The biggest Anglo-Norman castle in Ireland, Trim was first built as a simple motte and bailey fortification in the 12th C. before quickly being destroyed by an Irish king. A new, sturdier castle was begun a few years later which grew into this impressive fortress. Built on the river banks and with huge walls on the all the other sides this must have been an intimidating display of military power. Although it fell into severe disrepair after it fell out of use it has been very well restored. Visitors are free to stroll around the grounds and it's good fun to imagine what it must have been like it's former glory. The walls of the enormous keep are practically intact. Guided tours are available of the interior with some interesting features, and walkways across what were the upper floors.
Built in 1817, the Duke of Wellington Monument was a tribute to Arthur Wellesley, the 1st Duke of Wellington. Wellesley was born in Trim and is one of its most revered and famous residents. He was a noted Irish soldier and politician who later became the Prime Minister of the United Kingdom in the 1700's. Wellington, the capital city of New Zealand, is named in his honor.
A 19th Century Catholic church with an extremely tall steeple-possibly the tallest structure in the area (either that or it just seems that way as it sits atop a hill. It is a great place to see a proper Irish Catholic mass and the interior is impressive.
A short walk down across the river and down a footpath takes you to a more modest yet very historical structure called the Sheep Gate. It is thought that the name of this gate was nothing more than an acquired knickname. In actuality, it is the last remaining gate of the city wall that existed in medieval times.
The Yellow Steeple is the most prominent of the many ruins in Trim. It overlooks the town from a ridge directly opposite Trim Castle across the River Boyne. It was originally part of the 13th century St. Mary's Augustinian Abbey. The steeple itself dates from 1368.

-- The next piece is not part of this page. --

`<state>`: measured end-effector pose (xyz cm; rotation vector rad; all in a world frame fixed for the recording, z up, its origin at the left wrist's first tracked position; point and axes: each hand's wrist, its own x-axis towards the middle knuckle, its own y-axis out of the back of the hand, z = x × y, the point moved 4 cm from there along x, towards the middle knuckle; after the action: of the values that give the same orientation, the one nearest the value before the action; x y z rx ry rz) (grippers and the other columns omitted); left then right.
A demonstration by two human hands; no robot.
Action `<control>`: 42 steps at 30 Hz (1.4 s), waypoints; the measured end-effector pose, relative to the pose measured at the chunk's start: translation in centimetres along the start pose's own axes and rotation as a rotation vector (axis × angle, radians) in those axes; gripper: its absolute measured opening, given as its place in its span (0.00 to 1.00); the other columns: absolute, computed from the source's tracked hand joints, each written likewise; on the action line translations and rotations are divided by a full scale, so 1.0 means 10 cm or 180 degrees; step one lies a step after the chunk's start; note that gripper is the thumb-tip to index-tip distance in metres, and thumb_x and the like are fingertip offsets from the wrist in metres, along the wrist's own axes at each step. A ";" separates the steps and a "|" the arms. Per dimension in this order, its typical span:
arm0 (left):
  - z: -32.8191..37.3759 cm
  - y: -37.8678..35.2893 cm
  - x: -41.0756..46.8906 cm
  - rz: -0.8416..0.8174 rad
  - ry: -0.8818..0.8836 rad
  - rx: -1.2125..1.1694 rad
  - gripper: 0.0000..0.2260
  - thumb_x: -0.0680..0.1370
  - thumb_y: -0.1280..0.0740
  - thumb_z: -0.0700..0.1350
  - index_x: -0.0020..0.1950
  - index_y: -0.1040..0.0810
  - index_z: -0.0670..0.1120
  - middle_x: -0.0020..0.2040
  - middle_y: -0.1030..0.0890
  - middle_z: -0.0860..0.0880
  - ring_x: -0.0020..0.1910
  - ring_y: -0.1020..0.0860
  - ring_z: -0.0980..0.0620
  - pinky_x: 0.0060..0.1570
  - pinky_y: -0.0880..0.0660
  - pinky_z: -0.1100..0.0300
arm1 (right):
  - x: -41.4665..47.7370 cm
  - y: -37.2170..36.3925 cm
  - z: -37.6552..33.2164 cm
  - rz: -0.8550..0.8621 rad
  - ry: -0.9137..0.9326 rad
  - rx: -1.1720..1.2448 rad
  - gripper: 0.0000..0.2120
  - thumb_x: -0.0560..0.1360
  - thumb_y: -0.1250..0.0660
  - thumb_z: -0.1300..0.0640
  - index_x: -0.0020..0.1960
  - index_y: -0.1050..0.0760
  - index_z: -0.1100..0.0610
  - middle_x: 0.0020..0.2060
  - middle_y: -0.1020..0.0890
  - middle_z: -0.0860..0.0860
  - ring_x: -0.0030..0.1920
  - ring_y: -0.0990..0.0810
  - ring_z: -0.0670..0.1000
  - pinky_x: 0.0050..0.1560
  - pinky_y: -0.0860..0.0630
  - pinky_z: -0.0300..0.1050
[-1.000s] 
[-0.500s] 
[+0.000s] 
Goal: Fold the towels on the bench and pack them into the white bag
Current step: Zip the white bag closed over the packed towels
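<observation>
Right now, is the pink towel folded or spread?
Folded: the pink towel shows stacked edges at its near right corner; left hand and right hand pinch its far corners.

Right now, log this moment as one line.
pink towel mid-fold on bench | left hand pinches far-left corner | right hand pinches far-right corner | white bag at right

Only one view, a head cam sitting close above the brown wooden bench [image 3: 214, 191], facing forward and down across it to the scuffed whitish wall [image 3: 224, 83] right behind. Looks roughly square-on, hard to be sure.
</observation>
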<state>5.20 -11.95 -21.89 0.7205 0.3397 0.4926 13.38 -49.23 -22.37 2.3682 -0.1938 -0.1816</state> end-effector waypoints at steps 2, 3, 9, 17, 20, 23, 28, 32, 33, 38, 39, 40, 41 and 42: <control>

The Yellow Steeple stands over 40 meters (about 120 feet) and is a free attraction and is not barricaded from the public.
Trim Castle, also called King John's Castle, is Trim's most storied focal point and remains Eurpoe's largest Norman castle. Construction began in 1174 to replace it's predecessor-a wooden fortress that was burned down during an attack by the King of Connacht (I paid attention on one of the guided tours.) Built on rasied ground, the castle overlooks the rapidly flowing River Boyne, which during Medieval Times was used to reach the castle by boat from the Irish Sea, 25 miles away.

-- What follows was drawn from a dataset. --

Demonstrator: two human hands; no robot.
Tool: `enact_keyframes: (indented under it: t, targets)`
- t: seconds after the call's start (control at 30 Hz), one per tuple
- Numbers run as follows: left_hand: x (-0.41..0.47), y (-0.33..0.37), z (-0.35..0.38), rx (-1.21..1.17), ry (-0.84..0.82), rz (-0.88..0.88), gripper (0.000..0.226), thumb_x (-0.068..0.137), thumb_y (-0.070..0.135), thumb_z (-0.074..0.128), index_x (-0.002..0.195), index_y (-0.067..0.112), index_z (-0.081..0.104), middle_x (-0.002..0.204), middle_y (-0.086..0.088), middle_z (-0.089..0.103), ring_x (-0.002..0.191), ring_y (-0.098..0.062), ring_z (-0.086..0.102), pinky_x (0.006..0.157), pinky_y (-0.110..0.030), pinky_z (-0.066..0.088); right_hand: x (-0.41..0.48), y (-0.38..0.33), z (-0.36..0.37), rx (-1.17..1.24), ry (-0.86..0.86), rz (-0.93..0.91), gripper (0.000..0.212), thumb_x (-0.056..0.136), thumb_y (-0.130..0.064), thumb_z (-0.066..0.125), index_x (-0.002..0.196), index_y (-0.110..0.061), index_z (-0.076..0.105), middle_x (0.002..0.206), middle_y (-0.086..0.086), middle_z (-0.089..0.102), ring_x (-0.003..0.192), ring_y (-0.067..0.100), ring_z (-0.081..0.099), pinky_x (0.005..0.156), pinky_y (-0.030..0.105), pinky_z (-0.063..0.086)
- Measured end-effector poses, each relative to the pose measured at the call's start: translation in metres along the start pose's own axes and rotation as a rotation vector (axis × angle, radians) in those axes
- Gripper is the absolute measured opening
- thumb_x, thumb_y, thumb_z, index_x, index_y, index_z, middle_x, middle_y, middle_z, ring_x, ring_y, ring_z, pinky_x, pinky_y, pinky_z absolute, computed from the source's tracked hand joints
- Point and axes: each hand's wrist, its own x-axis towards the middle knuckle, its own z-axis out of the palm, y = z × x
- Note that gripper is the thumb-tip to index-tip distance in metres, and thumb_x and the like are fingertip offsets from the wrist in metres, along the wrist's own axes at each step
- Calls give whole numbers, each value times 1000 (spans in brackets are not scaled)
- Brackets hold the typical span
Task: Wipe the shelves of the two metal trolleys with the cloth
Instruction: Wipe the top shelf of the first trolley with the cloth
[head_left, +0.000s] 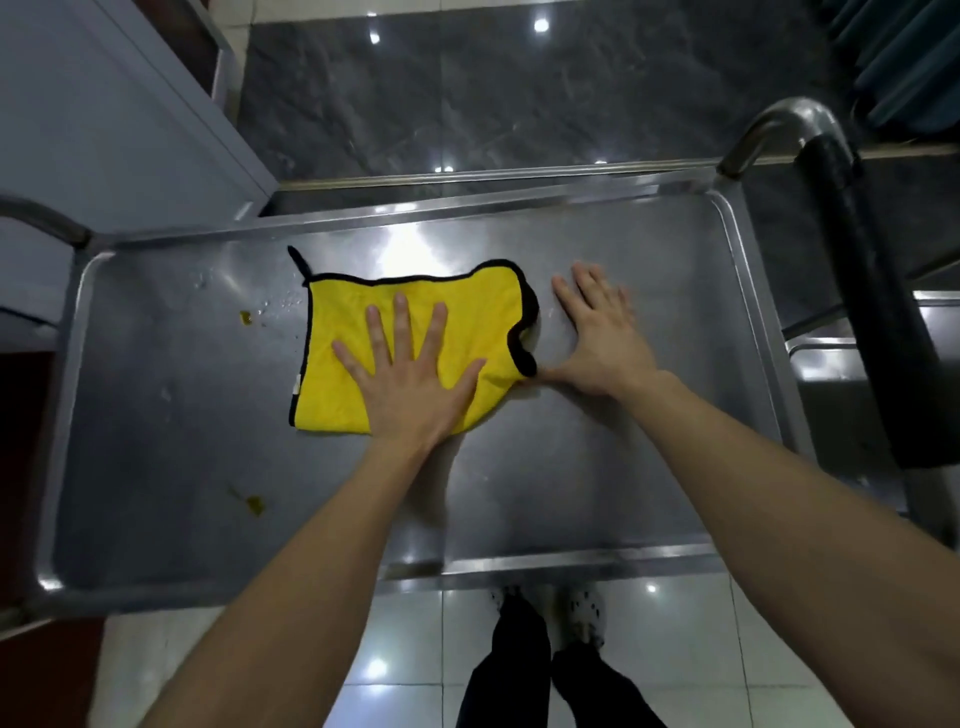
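A yellow cloth (467, 312) with a black hem lies spread on the top shelf (597, 467) of a steel trolley. My left hand (410, 374) presses flat on the cloth, fingers straight and spread. My right hand (597, 332) rests flat on the bare metal just right of the cloth, its thumb touching the cloth's black edge. Two yellowish stains (245, 317) (253, 504) and some water drops mark the shelf's left part.
The trolley's handle with a black grip (862, 291) rises at the right end. Part of a second steel trolley (831, 358) shows beyond it. A blue-grey cabinet (119, 130) stands at the far left. My feet (545, 623) are on the tiled floor below.
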Motion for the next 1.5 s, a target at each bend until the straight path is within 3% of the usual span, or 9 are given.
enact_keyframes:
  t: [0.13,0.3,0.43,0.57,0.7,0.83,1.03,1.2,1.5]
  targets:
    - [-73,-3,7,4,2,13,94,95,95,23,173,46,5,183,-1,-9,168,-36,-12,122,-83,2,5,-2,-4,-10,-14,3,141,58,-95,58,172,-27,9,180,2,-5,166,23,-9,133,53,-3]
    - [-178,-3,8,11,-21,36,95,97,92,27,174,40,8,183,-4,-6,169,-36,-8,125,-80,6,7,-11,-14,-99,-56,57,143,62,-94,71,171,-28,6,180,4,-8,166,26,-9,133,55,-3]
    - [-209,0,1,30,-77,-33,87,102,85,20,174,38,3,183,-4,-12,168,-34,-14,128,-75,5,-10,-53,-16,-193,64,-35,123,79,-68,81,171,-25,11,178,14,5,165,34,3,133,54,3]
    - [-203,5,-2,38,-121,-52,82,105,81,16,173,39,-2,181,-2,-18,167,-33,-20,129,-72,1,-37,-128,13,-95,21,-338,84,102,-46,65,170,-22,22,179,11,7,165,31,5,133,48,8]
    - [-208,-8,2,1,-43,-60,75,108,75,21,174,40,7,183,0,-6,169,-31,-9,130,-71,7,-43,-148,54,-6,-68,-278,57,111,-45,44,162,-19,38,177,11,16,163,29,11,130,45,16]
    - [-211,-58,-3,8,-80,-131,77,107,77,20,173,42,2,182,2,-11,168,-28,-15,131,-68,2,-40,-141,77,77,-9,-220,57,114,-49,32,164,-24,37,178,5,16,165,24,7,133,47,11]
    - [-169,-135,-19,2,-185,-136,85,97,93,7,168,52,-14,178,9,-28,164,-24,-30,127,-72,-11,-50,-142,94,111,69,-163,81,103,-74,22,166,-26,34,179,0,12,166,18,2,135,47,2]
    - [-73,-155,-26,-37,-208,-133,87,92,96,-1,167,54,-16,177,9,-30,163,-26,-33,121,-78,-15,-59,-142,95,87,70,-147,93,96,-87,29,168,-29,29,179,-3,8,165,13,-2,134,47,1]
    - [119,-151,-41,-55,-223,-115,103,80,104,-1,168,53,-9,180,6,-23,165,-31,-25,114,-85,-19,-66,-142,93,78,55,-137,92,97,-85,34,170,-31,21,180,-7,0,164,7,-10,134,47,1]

The Castle was granted by the King of England to the De Lacys, the Noble family who had built it. It then persevered through several wars, including Oliver Cromwell's conquest of Ireland in the 1600's. It was ultimately granted to the Wellington Family after the Cromellian Wars. It remained in the family until Arthur Wellesley, who would later become Prime Minister of the United Kingdom, sold it to a private family-where it unfortunately fell into neglect. The Irish Government acquired the castle in 1993 and began almost immediate phases of restoration.

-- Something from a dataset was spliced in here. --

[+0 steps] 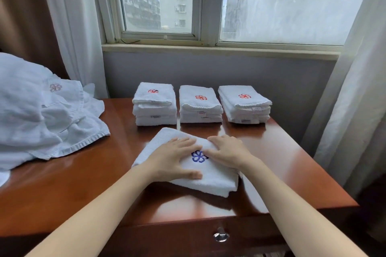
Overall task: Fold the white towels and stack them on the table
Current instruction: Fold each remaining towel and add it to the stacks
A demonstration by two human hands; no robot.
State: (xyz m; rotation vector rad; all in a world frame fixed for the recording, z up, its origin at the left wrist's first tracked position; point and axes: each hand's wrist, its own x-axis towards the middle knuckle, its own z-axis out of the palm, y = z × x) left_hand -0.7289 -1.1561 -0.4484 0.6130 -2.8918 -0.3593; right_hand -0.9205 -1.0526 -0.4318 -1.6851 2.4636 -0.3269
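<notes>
On the table (292,162), the folded towel (211,180) runs far-left to near-right.

1. Left forearm (104,200): yours. It is bare along its whole visible length, from the bottom edge of the view up to the wrist. The build is slender and the surface smooth. It looks broad near the camera and narrows toward the wrist.
2. Right forearm (292,204): yours. It is bare in the same way, with the same slim taper and even surface.
3. Left grip (173,159): a bare hand. Four slim fingers and the thumb are all in view. The fingertips are slightly blurred, so the nails cannot be made out.
4. Right grip (227,152): a bare hand. Its back and knuckles face you. The fingers are slim and the nails are too small to make out.
</notes>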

While it holds a storied history, Trim Castle is most famous as the primary filming location of the Academy Award winning movie 'Braveheart.'
Trim Castle is open to the public everyday from Easter Saturday to Halloween (October 31st) from 10am, with first tour at 10.30am, last entry at 5pm and last tour at 5.15pm. In winter it is open only on weekends and bank holidays. Entry onto the grounds and the keep for adults maxes out at 3.50 Euro and discounts are offered for seniors, children, groups and families. You can also enter the grounds only for 1.50 Euro but its far worth the extra money to enter the actual castle. The tour is about 45 minutes long and provides great insight to the Castle's history itself, which scenes of Braveheart were filmed where, and gives the opportunity to take some spectacular pictures of the town of Trim and the surrounding countryside.